**WHAT THE EXERCISE ASKS**
For this item, repeat the material exactly while omitting its pictures.

**DATA SEGMENT**
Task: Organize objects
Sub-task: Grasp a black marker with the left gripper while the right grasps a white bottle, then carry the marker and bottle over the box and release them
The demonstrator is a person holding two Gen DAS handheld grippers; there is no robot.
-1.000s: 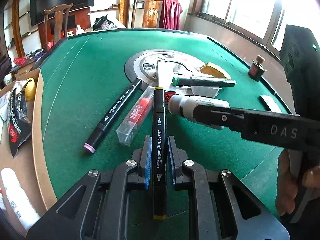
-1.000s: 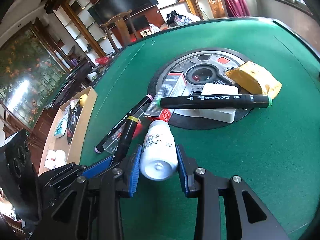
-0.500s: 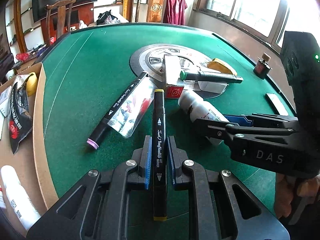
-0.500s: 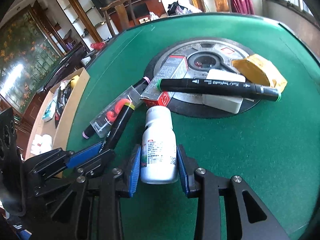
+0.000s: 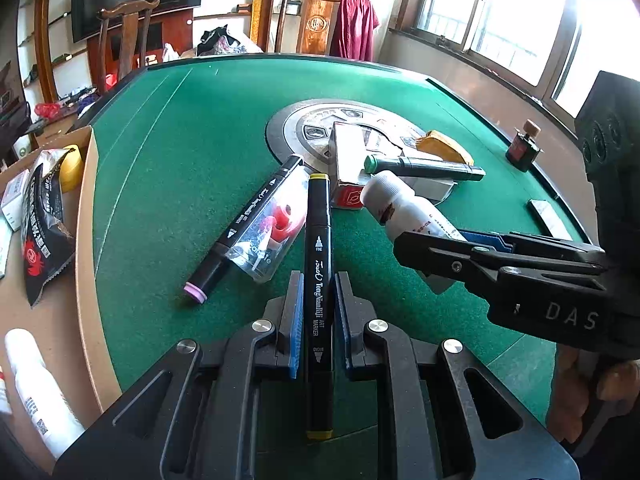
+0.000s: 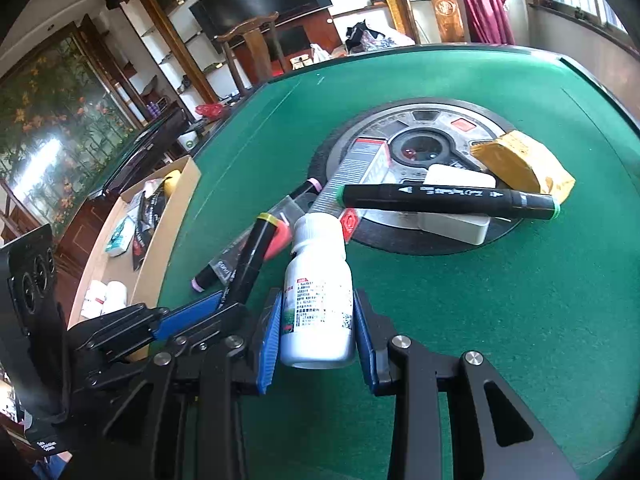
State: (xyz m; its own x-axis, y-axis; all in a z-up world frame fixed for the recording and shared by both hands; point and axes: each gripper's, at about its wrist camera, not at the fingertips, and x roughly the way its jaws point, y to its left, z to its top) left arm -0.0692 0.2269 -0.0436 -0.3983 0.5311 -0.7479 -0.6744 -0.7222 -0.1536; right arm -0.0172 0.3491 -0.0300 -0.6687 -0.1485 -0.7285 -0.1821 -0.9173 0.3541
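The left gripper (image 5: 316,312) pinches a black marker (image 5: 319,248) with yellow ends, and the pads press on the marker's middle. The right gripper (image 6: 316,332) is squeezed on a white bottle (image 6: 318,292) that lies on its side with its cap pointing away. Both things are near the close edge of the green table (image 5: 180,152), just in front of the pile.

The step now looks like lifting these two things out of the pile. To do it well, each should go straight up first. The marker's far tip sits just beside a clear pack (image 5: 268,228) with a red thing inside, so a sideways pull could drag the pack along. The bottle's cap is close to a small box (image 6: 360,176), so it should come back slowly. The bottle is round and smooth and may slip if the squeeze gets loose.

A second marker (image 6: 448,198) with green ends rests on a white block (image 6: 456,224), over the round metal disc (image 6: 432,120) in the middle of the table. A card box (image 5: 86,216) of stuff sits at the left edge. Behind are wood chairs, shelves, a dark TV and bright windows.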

**THE ANSWER**
Task: Organize objects
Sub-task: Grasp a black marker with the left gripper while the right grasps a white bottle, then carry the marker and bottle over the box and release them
The demonstrator is a person holding two Gen DAS handheld grippers; there is no robot.
-1.000s: 
-1.000s: 
-0.500s: 
-0.500s: 
+0.000s: 
+0.000s: 
State: (xyz m; its own x-axis, y-axis; all in a z-up world frame fixed for the recording and shared by both hands; point and axes: each gripper's, at about its wrist camera, not at the fingertips, and x roughly the way its jaws point, y to its left, z to its top) left arm -0.0692 0.2269 -0.0436 -0.3983 0.5311 -0.7479 -0.6744 -0.7222 -0.1536; right arm -0.0172 0.3491 -0.0300 -0.6687 -0.1485 -0.7285 -0.1821 -0.9173 0.3541
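The left gripper (image 5: 316,312) pinches a black marker (image 5: 319,248) with yellow ends, and the pads press on the marker's middle. The right gripper (image 6: 316,332) is squeezed on a white bottle (image 6: 318,292) that lies on its side with its cap pointing away. Both things are near the close edge of the green table (image 5: 180,152), just in front of the pile.

The step now looks like lifting these two things out of the pile. To do it well, each should go straight up first. The marker's far tip sits just beside a clear pack (image 5: 268,228) with a red thing inside, so a sideways pull could drag the pack along. The bottle's cap is close to a small box (image 6: 360,176), so it should come back slowly. The bottle is round and smooth and may slip if the squeeze gets loose.

A second marker (image 6: 448,198) with green ends rests on a white block (image 6: 456,224), over the round metal disc (image 6: 432,120) in the middle of the table. A card box (image 5: 86,216) of stuff sits at the left edge. Behind are wood chairs, shelves, a dark TV and bright windows.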

Work on this exercise is complete, and nothing remains.